# What is needed:
Within the material, how many of the lines include the word "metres"? State only that number.

# Data extract:
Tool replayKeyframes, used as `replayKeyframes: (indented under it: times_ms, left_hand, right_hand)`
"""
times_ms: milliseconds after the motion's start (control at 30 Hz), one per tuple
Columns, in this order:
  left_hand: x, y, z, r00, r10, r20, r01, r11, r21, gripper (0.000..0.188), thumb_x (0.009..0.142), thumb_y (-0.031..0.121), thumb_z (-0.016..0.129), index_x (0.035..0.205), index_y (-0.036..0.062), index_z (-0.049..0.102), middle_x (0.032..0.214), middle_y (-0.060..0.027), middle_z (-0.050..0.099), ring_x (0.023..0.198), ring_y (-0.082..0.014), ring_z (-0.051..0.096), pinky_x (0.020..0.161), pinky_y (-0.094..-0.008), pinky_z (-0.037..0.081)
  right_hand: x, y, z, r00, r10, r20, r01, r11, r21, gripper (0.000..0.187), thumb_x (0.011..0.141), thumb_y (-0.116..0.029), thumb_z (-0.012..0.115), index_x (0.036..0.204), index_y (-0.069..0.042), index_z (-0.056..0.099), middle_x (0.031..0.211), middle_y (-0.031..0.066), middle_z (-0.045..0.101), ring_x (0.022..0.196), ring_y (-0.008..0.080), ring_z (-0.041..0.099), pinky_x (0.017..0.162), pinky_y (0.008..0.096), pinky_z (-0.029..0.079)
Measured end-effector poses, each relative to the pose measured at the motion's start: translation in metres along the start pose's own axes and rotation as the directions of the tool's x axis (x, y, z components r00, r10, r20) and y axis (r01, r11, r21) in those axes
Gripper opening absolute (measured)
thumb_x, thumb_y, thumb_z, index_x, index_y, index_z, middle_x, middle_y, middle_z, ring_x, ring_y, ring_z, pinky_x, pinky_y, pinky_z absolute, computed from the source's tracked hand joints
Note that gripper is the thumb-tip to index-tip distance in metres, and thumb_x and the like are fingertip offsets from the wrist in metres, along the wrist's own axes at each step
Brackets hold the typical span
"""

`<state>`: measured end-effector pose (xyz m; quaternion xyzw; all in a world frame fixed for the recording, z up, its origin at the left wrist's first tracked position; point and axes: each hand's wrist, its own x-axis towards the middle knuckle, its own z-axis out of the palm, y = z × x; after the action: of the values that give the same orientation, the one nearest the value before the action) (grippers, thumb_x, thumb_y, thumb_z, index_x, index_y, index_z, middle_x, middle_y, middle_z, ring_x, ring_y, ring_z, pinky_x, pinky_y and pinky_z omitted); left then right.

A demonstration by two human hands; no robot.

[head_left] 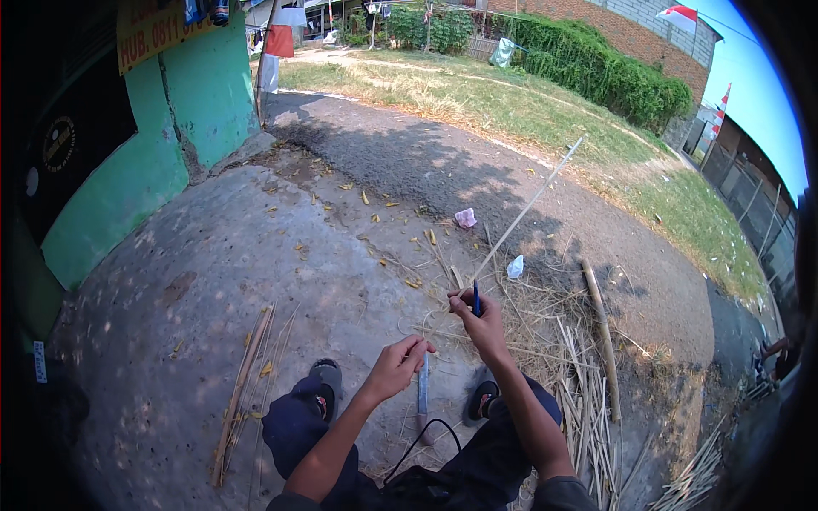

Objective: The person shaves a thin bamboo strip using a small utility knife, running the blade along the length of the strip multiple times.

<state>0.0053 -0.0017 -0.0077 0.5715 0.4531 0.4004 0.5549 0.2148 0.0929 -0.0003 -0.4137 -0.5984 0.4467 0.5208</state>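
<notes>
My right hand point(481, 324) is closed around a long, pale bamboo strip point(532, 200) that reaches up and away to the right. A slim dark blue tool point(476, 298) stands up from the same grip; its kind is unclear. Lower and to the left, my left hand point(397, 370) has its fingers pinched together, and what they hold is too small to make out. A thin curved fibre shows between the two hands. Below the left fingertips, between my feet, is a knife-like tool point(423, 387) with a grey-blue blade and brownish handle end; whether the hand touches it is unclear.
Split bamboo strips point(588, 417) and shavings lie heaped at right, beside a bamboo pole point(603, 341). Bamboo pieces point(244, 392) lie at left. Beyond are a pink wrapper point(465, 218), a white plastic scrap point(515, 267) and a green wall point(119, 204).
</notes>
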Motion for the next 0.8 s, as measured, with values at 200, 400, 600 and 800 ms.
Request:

# Output for this task:
2